Task to carry out >>
Restate the lines word for word, from the first line of the records through the line containing "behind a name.". Leave out the pictures and anything after that line.
.....
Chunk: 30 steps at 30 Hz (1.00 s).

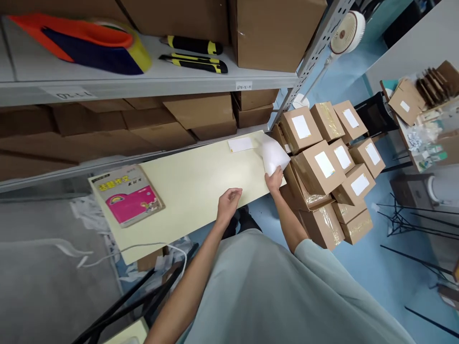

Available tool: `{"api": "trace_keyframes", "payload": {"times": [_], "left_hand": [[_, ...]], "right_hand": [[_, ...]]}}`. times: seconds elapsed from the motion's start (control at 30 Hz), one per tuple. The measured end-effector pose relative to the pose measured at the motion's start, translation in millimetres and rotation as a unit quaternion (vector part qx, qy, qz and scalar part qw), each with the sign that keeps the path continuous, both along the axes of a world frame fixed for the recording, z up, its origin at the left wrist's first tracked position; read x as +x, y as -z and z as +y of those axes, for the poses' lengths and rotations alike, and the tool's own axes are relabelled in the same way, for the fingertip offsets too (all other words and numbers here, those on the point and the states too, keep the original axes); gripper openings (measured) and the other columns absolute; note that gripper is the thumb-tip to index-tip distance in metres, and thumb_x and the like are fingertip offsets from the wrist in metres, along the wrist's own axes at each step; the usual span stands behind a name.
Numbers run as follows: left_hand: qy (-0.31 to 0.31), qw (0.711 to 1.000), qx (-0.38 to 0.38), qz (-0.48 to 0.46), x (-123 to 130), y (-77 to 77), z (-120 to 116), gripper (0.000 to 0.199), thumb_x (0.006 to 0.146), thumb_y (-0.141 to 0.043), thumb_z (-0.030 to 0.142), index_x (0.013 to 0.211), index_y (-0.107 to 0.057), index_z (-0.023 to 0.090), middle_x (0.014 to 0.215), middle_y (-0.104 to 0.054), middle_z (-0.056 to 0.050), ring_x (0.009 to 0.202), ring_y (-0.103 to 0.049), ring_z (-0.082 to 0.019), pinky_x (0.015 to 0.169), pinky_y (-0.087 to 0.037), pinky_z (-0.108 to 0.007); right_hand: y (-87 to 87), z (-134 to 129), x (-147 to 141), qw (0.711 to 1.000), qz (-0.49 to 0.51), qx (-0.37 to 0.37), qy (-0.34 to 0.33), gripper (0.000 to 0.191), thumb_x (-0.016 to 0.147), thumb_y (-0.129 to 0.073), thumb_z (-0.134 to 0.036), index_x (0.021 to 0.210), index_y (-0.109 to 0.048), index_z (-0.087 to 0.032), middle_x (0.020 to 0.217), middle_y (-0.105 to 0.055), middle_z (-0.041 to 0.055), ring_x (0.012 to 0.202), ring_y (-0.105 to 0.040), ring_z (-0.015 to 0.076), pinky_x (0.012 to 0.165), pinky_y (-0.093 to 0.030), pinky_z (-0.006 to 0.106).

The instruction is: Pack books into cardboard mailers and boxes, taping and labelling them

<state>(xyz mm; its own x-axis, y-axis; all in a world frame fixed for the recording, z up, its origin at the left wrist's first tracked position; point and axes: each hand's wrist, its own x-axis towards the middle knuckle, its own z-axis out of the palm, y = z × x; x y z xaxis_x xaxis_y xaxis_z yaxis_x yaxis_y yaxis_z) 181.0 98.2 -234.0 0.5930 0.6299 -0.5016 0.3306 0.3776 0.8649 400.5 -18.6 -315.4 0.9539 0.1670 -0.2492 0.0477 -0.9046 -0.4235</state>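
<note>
The right hand (pixel 274 180) grasps the lower edge of a loose, curling white sheet (pixel 274 155), thumb over its surface, at the right end of a long, pale-yellow rectangular tabletop (pixel 193 167). The left hand (pixel 227 205) is loosely curled over the table's near edge, with nothing visible in it; I cannot tell whether its fingertips meet.

As things stand, the sheet is in hand but not lying flat: it bends upward, its near corner close to the stacked brown cardboard boxes (pixel 310 179). Just beside it, a small white rectangular slip (pixel 240 144) lies flat. A pink-and-grey paperback book (pixel 127 196) rests closed at the table's left end. Several of the boxes bear white labels (pixel 324 165); on the grey metal shelf (pixel 172 83), the black-and-yellow box cutters (pixel 195 45) lie unheld.

The sheet's far edge is washed out by glare, and any print on it (if there is some) cannot be read. The right fingers are partly hidden beneath the paper, and the upper boxes are cut off by the frame.
</note>
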Motion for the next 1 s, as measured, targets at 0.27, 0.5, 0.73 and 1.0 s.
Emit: {"api": "trace_keyframes", "payload": {"times": [0.27, 0.5, 0.73, 1.0], "left_hand": [[0.027, 0.998, -0.049, -0.021, 10.9, 5.5, 31.2, 0.019, 0.088, -0.079, 0.035, 0.102, -0.083, 0.022, 0.120, -0.086, -0.012, 0.121, -0.077, -0.030, 0.119, -0.056, -0.049], [0.004, 0.998, -0.060, -0.003, 14.6, 8.5, 46.2, 0.016, 0.086, -0.079, 0.030, 0.100, -0.082, 0.023, 0.118, -0.085, -0.012, 0.120, -0.078, -0.031, 0.119, -0.056, -0.050], [-0.062, 0.997, -0.046, 0.031, 33.2, 0.8, 56.0, 0.023, 0.087, -0.081, 0.039, 0.103, -0.081, 0.022, 0.120, -0.085, -0.014, 0.123, -0.076, -0.031, 0.119, -0.055, -0.048], [-0.089, 0.981, -0.160, -0.066, 61.3, -47.9, 38.1, 0.070, 0.077, -0.095, 0.073, 0.126, -0.082, 0.025, 0.134, -0.082, -0.015, 0.132, -0.074, -0.035, 0.115, -0.057, -0.048]], "right_hand": [[-39.3, -30.4, -22.7, 0.983, -0.056, -0.056, -0.168, 0.059, 0.105, -0.072, -0.045, 0.153, -0.063, -0.011, 0.160, -0.056, 0.0288, 0.147, -0.052, 0.0418, 0.123, -0.044, 0.056], [-64.6, -2.3, 25.7, 0.966, -0.148, -0.005, -0.212, 0.055, 0.104, -0.059, -0.029, 0.154, -0.058, -0.010, 0.160, -0.055, 0.0273, 0.151, -0.050, 0.0372, 0.125, -0.044, 0.051], [-70.2, 45.8, 92.9, 0.976, -0.064, -0.024, -0.206, 0.033, 0.110, -0.050, -0.025, 0.127, -0.074, -0.011, 0.121, -0.078, 0.0210, 0.113, -0.074, 0.0330, 0.108, -0.054, 0.045], [-90.5, 26.5, -11.1, 0.868, -0.227, 0.135, -0.421, 0.024, 0.116, -0.056, -0.034, 0.116, -0.076, -0.021, 0.104, -0.080, 0.0114, 0.106, -0.076, 0.0265, 0.111, -0.057, 0.046]]}}
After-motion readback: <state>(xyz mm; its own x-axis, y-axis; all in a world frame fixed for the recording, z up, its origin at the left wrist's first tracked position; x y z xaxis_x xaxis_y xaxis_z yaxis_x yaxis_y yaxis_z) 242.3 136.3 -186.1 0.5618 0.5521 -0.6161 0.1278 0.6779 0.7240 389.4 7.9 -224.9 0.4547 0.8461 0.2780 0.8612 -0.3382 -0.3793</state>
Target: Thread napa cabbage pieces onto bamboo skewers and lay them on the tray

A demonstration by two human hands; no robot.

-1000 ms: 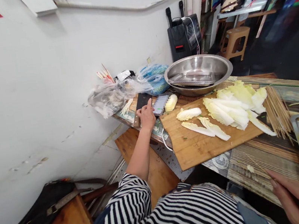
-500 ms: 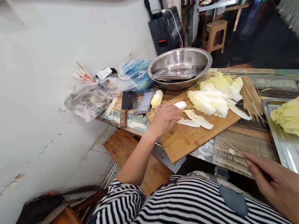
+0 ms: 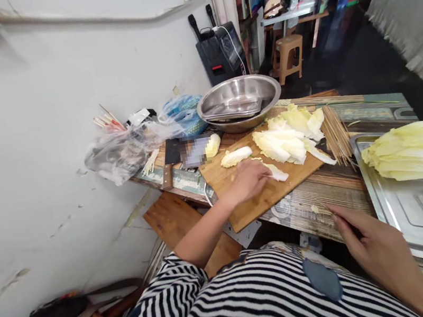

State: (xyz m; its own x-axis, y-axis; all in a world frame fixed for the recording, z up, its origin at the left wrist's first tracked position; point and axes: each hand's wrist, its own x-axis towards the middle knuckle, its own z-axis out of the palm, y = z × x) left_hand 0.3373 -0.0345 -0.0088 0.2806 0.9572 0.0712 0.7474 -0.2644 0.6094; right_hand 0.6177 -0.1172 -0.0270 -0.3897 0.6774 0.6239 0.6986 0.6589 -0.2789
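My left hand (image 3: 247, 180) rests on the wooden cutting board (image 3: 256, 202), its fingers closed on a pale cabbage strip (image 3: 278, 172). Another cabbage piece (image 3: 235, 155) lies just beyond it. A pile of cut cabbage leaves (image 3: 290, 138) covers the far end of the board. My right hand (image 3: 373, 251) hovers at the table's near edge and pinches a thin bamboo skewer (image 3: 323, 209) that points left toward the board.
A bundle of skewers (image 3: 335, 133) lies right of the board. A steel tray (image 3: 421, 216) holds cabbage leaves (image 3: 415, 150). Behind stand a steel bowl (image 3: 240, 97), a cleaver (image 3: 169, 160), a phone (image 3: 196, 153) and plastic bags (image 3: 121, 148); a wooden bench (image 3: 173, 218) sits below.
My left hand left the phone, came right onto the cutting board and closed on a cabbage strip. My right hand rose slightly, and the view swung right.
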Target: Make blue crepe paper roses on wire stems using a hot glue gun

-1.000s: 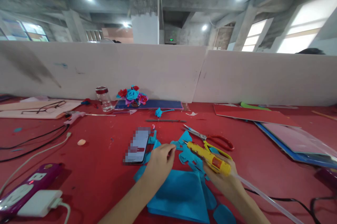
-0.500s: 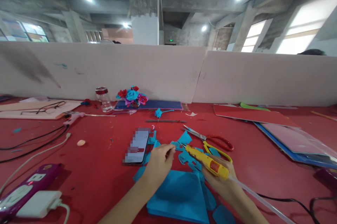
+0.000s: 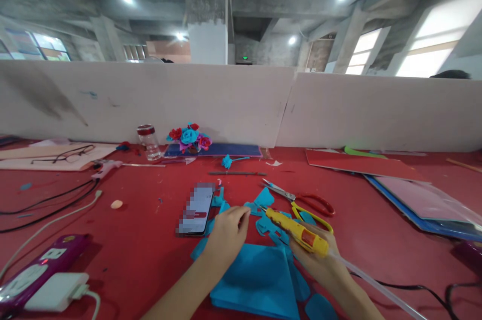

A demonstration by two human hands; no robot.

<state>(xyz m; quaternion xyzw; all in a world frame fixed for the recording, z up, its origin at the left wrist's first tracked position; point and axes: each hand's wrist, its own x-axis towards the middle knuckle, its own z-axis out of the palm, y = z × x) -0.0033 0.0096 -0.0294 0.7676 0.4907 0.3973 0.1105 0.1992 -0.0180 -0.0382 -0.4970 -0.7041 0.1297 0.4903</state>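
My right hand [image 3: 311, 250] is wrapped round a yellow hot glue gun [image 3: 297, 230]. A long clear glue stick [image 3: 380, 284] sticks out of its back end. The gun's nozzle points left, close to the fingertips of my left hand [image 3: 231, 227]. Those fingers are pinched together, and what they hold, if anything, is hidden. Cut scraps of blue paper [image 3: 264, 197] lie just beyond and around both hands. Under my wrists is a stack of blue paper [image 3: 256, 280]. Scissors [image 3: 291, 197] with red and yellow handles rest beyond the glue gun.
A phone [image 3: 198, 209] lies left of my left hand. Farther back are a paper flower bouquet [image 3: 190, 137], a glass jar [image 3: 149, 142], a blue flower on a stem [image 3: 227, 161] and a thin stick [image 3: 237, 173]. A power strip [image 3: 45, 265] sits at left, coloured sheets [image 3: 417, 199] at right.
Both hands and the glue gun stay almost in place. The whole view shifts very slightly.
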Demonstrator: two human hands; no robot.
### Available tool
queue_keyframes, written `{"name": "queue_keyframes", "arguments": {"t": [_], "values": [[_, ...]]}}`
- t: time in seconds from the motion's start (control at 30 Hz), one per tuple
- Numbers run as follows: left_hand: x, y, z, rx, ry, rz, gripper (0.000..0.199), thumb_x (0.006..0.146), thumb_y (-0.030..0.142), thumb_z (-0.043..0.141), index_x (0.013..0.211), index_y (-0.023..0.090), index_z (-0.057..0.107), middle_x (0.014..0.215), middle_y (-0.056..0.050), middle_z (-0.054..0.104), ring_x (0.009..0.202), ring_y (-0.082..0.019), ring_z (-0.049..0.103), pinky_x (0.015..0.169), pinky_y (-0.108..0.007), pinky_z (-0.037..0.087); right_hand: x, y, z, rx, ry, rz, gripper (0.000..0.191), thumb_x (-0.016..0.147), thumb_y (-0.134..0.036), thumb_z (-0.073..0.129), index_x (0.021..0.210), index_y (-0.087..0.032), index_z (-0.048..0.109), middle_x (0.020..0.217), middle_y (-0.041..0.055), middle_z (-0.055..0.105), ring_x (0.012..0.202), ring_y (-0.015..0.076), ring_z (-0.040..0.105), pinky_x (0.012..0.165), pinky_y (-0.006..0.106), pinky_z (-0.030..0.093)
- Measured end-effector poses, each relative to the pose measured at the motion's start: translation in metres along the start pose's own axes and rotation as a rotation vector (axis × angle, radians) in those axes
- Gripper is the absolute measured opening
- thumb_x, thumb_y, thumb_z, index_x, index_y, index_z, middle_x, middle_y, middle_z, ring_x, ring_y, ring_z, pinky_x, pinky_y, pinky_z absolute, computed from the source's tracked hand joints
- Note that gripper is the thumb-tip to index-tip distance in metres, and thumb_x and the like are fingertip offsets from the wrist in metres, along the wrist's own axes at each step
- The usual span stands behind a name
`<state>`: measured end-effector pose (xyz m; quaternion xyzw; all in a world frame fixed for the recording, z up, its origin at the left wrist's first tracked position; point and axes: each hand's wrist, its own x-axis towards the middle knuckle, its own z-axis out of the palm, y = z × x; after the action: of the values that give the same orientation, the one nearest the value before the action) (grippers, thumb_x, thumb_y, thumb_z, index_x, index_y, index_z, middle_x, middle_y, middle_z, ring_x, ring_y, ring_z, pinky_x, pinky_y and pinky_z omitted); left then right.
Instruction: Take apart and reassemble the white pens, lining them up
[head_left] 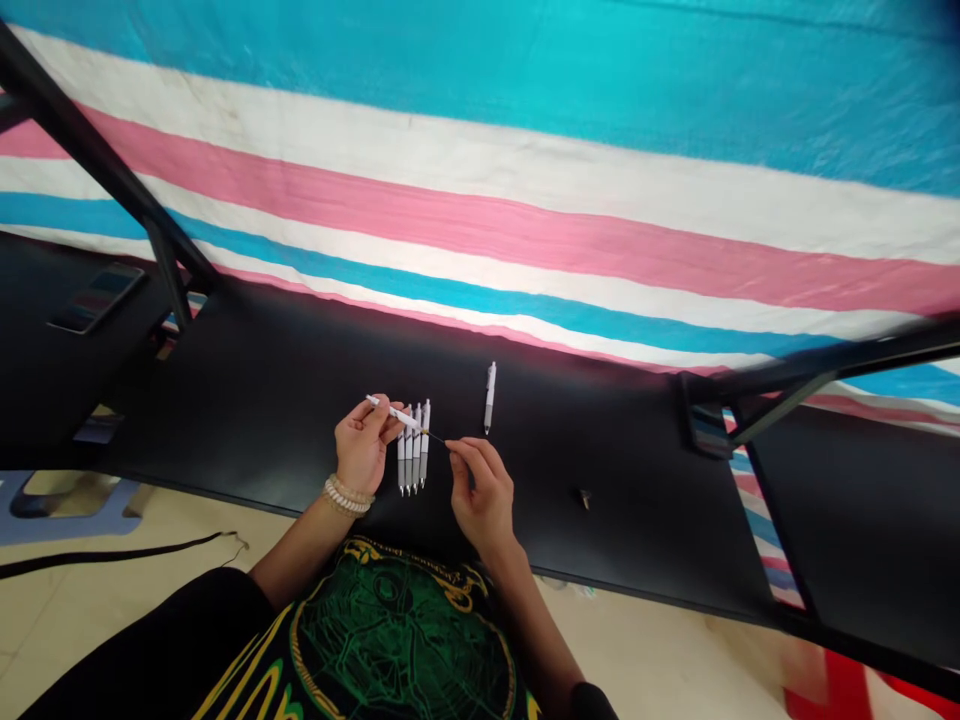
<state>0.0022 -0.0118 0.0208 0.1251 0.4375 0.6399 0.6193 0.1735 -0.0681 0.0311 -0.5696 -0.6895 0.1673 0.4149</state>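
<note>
My left hand point(364, 440) pinches a white pen barrel point(405, 419), tilted down to the right. A thin dark refill point(436, 437) runs from the barrel's lower end to the fingertips of my right hand point(481, 492), which are closed on it. Beneath the barrel lie several white pens point(412, 465) with grey grips, side by side with tips toward me. Farther right and back, a single white and grey pen point(490, 398) lies apart from the row. Well to the right of my right hand is a small object point(584, 498), too small to identify.
The black table point(600, 430) runs across in front of me, with black metal frame posts point(169, 245) at the left and right. Behind it hangs a striped sheet point(480, 225). A phone point(97, 298) lies at the far left. A blue plastic stool point(71, 508) stands below.
</note>
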Motion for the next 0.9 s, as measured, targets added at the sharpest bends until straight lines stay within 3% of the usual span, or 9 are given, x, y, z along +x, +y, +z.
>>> {"name": "queue_keyframes", "arguments": {"t": [0.27, 0.4, 0.53, 0.7, 0.8, 0.9], "values": [[-0.01, -0.014, 0.008, 0.089, -0.121, -0.01, 0.032, 0.077, 0.035, 0.081, 0.095, 0.013, 0.067, 0.087, -0.009, 0.075, 0.079, -0.021, 0.074, 0.076, -0.036, 0.062, 0.006, -0.009, 0.01, 0.003, -0.055, -0.036, 0.029, 0.097, -0.013, 0.047, 0.121, -0.022, 0.061, 0.113, 0.0111, 0.061, 0.105, 0.0217, 0.062, 0.093, 0.038, 0.055], [-0.008, -0.016, 0.008, 0.092, -0.11, -0.004, 0.033, 0.076, 0.036, 0.081, 0.096, 0.013, 0.066, 0.086, -0.008, 0.074, 0.078, -0.021, 0.074, 0.076, -0.035, 0.062, 0.005, -0.009, 0.014, 0.059, -0.029, 0.012, 0.033, 0.097, -0.013, 0.046, 0.128, -0.021, 0.056, 0.117, 0.0121, 0.058, 0.105, 0.0208, 0.062, 0.092, 0.037, 0.056], [-0.005, -0.015, 0.006, 0.114, -0.117, -0.029, 0.036, 0.076, 0.037, 0.081, 0.099, 0.013, 0.067, 0.086, -0.009, 0.074, 0.077, -0.02, 0.074, 0.073, -0.034, 0.061, 0.002, -0.004, 0.016, 0.118, -0.024, 0.08, 0.032, 0.098, -0.017, 0.048, 0.13, -0.022, 0.052, 0.099, 0.0068, 0.064, 0.092, 0.0189, 0.065, 0.087, 0.036, 0.057], [-0.004, -0.014, 0.006, 0.091, -0.087, -0.006, 0.034, 0.074, 0.037, 0.083, 0.093, 0.014, 0.067, 0.086, -0.009, 0.074, 0.082, -0.021, 0.074, 0.077, -0.035, 0.061, 0.003, 0.0, 0.016, 0.166, -0.015, 0.126, 0.04, 0.094, -0.021, 0.055, 0.134, -0.021, 0.048, 0.112, 0.0094, 0.063, 0.093, 0.019, 0.066, 0.085, 0.037, 0.057], [-0.003, -0.014, 0.006, 0.087, -0.086, -0.006, 0.034, 0.074, 0.037, 0.083, 0.093, 0.014, 0.067, 0.087, -0.009, 0.074, 0.083, -0.021, 0.074, 0.077, -0.035, 0.061, 0.003, 0.002, 0.015, 0.203, -0.031, 0.157, 0.036, 0.096, -0.02, 0.052, 0.132, -0.022, 0.048, 0.099, 0.0054, 0.066, 0.089, 0.018, 0.067, 0.085, 0.036, 0.057], [-0.003, -0.014, 0.006, 0.092, -0.083, -0.002, 0.035, 0.073, 0.037, 0.083, 0.093, 0.014, 0.067, 0.088, -0.009, 0.074, 0.08, -0.02, 0.073, 0.076, -0.035, 0.061, 0.002, 0.002, 0.014, 0.209, -0.003, 0.203, 0.035, 0.096, -0.024, 0.056, 0.13, -0.022, 0.049, 0.103, 0.0065, 0.067, 0.091, 0.0185, 0.068, 0.085, 0.036, 0.057]]}}
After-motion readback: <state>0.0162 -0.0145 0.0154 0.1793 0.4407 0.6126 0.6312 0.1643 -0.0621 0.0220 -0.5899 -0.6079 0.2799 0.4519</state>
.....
Task result >>
Chunk: 30 steps at 30 Hz (1.00 s).


Available tool: `{"api": "trace_keyframes", "payload": {"times": [_], "left_hand": [[_, ...]], "right_hand": [[_, ...]]}}`. times: seconds elapsed from the motion's start (control at 30 Hz), one per tuple. The measured end-effector pose relative to the pose measured at the motion's start, translation in millimetres and rotation as a unit quaternion (vector part qx, qy, qz and scalar part qw), each with the sign that keeps the path continuous, both along the axes of a world frame fixed for the recording, z up, its origin at the left wrist's first tracked position; read x as +x, y as -z and z as +y of those axes, for the poses' lengths and rotations alike, and the tool's own axes are relabelled in the same way, for the fingertip offsets too (all other words and numbers here, those on the point and the states too, keep the original axes); gripper openings (measured) and the other columns absolute; note that gripper is the thumb-tip to index-tip distance in metres, and thumb_x and the like are fingertip offsets from the wrist in metres, along the wrist's own axes at each step; the usual span stands behind a name.

Nothing else goes in the answer.